Given information section start

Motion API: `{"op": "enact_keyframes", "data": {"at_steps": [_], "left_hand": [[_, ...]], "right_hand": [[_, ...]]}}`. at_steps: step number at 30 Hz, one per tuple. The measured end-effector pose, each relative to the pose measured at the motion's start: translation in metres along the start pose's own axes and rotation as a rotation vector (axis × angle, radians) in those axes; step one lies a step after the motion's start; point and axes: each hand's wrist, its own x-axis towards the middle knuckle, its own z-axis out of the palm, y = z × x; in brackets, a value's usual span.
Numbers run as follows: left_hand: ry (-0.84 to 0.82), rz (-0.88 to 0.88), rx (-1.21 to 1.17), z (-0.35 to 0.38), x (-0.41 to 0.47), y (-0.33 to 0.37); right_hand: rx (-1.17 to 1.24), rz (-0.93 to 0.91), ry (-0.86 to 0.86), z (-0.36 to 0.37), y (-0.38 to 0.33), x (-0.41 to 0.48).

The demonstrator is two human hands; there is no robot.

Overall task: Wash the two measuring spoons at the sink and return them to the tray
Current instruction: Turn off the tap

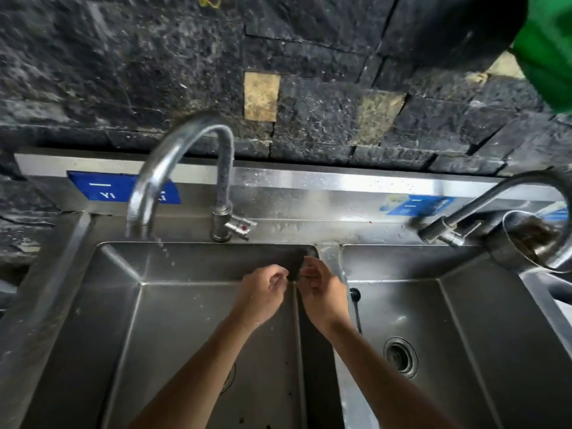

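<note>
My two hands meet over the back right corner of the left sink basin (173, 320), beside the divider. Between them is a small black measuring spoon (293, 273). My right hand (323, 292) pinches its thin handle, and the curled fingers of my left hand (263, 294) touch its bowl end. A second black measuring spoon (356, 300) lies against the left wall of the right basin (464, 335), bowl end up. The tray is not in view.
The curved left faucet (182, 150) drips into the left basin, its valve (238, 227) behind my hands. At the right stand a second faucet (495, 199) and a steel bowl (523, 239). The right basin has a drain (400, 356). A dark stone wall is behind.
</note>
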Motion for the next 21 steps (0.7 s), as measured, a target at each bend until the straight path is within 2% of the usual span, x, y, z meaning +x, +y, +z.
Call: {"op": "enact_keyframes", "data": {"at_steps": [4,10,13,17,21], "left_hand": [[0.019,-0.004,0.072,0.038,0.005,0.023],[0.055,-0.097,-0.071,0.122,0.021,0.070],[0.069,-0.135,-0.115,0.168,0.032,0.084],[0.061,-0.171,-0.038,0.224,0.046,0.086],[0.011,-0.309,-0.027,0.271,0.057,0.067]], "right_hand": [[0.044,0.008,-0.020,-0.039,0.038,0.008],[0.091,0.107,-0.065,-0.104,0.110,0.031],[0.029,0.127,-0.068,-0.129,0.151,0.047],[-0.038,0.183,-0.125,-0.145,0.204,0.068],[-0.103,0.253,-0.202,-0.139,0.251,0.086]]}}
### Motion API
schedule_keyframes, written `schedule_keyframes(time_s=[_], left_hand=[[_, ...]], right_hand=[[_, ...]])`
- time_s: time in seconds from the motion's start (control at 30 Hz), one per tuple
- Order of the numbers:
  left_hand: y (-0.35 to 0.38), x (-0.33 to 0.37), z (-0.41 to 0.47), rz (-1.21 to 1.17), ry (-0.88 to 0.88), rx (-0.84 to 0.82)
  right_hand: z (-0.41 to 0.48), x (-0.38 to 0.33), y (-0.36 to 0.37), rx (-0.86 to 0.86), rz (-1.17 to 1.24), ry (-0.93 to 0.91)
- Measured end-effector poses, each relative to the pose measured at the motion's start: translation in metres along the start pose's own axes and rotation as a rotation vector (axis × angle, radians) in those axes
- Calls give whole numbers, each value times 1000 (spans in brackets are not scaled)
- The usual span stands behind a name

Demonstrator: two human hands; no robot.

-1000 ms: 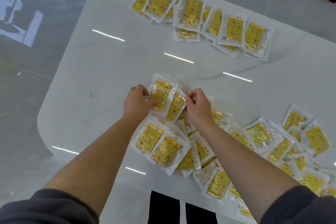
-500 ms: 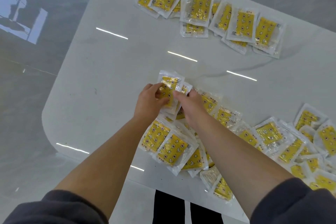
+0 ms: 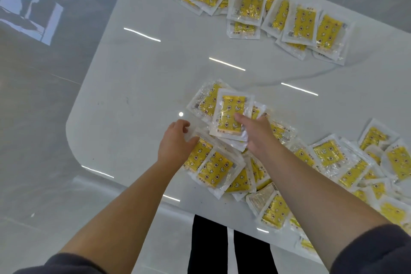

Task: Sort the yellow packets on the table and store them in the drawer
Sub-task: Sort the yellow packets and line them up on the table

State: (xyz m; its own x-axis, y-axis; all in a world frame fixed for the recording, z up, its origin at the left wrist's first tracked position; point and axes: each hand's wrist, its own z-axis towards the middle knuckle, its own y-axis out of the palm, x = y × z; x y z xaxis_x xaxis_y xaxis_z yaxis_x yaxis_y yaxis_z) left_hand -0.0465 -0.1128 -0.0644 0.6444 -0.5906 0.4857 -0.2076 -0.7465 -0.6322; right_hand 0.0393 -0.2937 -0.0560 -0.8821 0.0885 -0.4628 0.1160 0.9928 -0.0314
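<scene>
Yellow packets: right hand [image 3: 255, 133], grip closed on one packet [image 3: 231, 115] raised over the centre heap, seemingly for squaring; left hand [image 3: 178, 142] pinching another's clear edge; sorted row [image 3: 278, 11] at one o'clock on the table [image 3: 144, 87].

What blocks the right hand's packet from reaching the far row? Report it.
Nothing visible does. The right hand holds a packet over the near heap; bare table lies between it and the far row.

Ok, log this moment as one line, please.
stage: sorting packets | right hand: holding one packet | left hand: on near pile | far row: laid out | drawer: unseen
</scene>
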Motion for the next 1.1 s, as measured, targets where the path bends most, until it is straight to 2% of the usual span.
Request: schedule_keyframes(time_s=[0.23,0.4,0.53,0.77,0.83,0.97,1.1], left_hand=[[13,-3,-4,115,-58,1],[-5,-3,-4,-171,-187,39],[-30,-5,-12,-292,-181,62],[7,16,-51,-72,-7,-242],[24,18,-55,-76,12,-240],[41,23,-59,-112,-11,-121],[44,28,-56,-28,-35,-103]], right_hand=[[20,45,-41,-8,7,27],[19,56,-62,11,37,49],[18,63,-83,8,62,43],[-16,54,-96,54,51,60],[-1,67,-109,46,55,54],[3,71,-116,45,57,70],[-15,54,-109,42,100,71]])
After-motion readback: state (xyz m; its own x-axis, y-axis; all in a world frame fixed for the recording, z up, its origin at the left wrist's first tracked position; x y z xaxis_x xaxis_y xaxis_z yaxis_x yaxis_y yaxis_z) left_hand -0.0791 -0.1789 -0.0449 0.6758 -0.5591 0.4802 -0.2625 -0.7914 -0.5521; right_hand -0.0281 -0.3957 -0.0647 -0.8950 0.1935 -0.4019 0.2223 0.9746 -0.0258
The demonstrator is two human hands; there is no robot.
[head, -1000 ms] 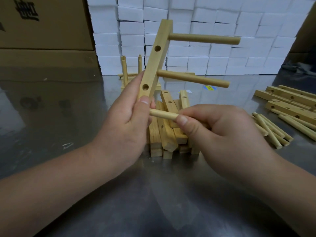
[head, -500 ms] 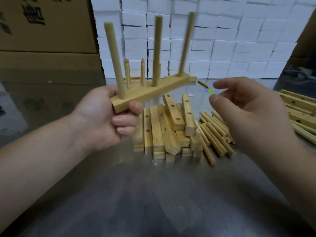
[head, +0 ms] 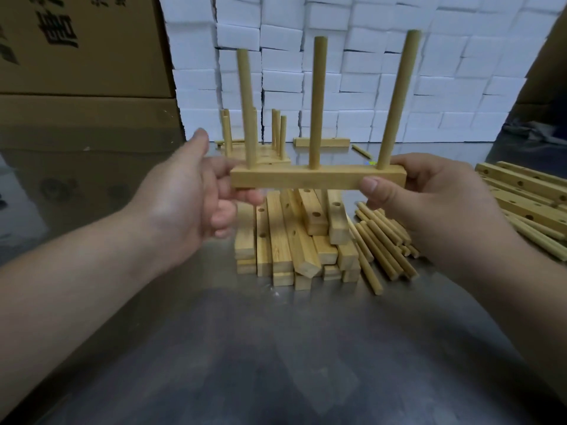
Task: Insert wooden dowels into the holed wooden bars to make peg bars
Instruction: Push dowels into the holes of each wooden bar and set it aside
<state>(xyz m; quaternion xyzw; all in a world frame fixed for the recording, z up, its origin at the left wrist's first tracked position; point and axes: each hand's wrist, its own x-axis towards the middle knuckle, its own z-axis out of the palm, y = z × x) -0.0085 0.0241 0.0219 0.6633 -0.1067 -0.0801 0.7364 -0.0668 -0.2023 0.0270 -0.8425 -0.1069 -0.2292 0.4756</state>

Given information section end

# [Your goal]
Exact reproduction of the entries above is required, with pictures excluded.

# [Task solution]
Motion API: `{"op": "enact_keyframes", "data": {"at_steps": [_], "left_hand": [[_, ...]], "right_hand": [[_, ...]]}}`. at_steps: step number at 30 Hz, one per tuple. The measured end-effector pose, each relative to the pose measured at the motion's start: translation in metres along the start pose's own axes and rotation as a rotation vector (axis × angle, radians) in those axes; step one lies a step after the motion's start; point and axes: each hand's wrist, its own x-axis towards the middle knuckle, its own z-axis out of the palm, y = z × x; in brackets, a value's usual span.
Numbers run as follows: left_hand: ry (-0.84 to 0.82), rz (-0.88 to 0.88), rx (-1.21 to 1.17), z (-0.35 to 0.38), x (-0.41 to 0.47), y (-0.33 to 0.37); right_hand: rx (-1.17 to 1.24), rz (-0.93 to 0.91), ry (-0.86 to 0.86), z (-0.36 to 0.37), y (-0.38 to 0.33), x (-0.41 to 0.48).

The demonstrator is two human hands; there is no robot.

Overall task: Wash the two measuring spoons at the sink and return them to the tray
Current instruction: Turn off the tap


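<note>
My two hands meet over the back right corner of the left sink basin (173, 320), beside the divider. Between them is a small black measuring spoon (293, 273). My right hand (323, 292) pinches its thin handle, and the curled fingers of my left hand (263, 294) touch its bowl end. A second black measuring spoon (356, 300) lies against the left wall of the right basin (464, 335), bowl end up. The tray is not in view.
The curved left faucet (182, 150) drips into the left basin, its valve (238, 227) behind my hands. At the right stand a second faucet (495, 199) and a steel bowl (523, 239). The right basin has a drain (400, 356). A dark stone wall is behind.
</note>
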Motion for the next 21 steps (0.7 s), as measured, a target at each bend until the straight path is within 2% of the usual span, x, y, z meaning +x, +y, +z.
Call: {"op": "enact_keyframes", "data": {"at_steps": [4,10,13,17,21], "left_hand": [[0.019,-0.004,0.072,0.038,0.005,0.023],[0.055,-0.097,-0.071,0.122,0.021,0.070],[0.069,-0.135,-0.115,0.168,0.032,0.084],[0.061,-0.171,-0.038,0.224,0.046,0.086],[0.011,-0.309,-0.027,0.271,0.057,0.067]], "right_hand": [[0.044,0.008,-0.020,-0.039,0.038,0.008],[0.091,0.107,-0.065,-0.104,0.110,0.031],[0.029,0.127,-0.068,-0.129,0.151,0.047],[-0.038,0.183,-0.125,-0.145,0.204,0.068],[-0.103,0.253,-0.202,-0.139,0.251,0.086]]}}
### Motion API
schedule_keyframes, written `schedule_keyframes(time_s=[_], left_hand=[[_, ...]], right_hand=[[_, ...]])`
- time_s: time in seconds from the motion's start (control at 30 Hz), one per tuple
- Order of the numbers:
  left_hand: y (-0.35 to 0.38), x (-0.33 to 0.37), z (-0.41 to 0.47), rz (-1.21 to 1.17), ry (-0.88 to 0.88), rx (-0.84 to 0.82)
  right_hand: z (-0.41 to 0.48), x (-0.38 to 0.33), y (-0.36 to 0.37), rx (-0.86 to 0.86), rz (-1.17 to 1.24), ry (-0.93 to 0.91)
- Measured end-effector poses, each relative to the pose measured at the motion's start: translation in metres along the start pose's own axes and rotation as a rotation vector (axis × angle, radians) in those axes
- Calls give whole numbers, each value times 1000 (spans in brackets are not scaled)
- The usual span stands behind a name

Demonstrator: two human hands; no robot.

-1000 ms: 
-500 ms: 
+0 ms: 

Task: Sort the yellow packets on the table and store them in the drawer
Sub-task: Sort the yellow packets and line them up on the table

State: (xyz m; its own x-axis, y-axis; all in a world frame fixed for the recording, z up, its origin at the left wrist's first tracked position; point and axes: each hand's wrist, its own z-axis towards the middle knuckle, its own y-axis out of the palm, x = y × z; x y z xaxis_x xaxis_y xaxis_z yaxis_x yaxis_y yaxis_z) left_hand -0.0465 -0.1128 -0.0644 0.6444 -0.5906 0.4857 -0.2076 -0.7465 -0.6322; right_hand 0.0393 -0.2937 -0.0560 -0.8821 0.0885 -0.4628 0.1160 0.9928 -0.0314
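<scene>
Yellow packets: right hand [image 3: 255, 133], grip closed on one packet [image 3: 231, 115] raised over the centre heap, seemingly for squaring; left hand [image 3: 178, 142] pinching another's clear edge; sorted row [image 3: 278, 11] at one o'clock on the table [image 3: 144, 87].

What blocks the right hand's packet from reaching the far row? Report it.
Nothing visible does. The right hand holds a packet over the near heap; bare table lies between it and the far row.

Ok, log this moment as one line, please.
stage: sorting packets | right hand: holding one packet | left hand: on near pile | far row: laid out | drawer: unseen
</scene>
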Motion for the next 1.1 s, as measured, targets where the path bends most, until it is straight to 2% of the usual span.
Request: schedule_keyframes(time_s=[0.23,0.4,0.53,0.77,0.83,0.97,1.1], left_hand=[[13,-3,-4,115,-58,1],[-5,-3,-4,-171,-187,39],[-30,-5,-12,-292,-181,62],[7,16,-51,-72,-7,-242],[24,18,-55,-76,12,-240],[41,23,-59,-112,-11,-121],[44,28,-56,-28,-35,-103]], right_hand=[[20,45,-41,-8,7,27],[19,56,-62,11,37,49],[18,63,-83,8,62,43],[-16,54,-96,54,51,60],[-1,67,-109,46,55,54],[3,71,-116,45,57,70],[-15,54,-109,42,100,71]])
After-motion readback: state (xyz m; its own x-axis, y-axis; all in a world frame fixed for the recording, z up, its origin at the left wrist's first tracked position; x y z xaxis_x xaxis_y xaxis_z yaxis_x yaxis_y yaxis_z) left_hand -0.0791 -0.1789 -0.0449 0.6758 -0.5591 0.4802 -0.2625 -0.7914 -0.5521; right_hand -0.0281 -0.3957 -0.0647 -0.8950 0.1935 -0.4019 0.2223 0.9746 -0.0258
The demonstrator is two human hands; there is no robot.
[head, -1000 ms] 
[head, -500 ms] 
[head, +0 ms] 
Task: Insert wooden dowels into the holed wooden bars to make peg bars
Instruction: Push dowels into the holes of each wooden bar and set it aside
<state>(xyz m; quaternion xyzw; all in a world frame fixed for the recording, z up, its origin at the left wrist's first tracked position; point and axes: each hand's wrist, its own x-axis towards the middle knuckle, its own z-axis out of the palm, y = z × x) -0.0085 0.0241 0.0219 0.6633 -0.1067 -0.0801 0.7364 -0.0668 -0.2023 0.0270 -0.8425 -0.1069 -0.2292 0.4756</state>

Nothing else is needed to complete the answer.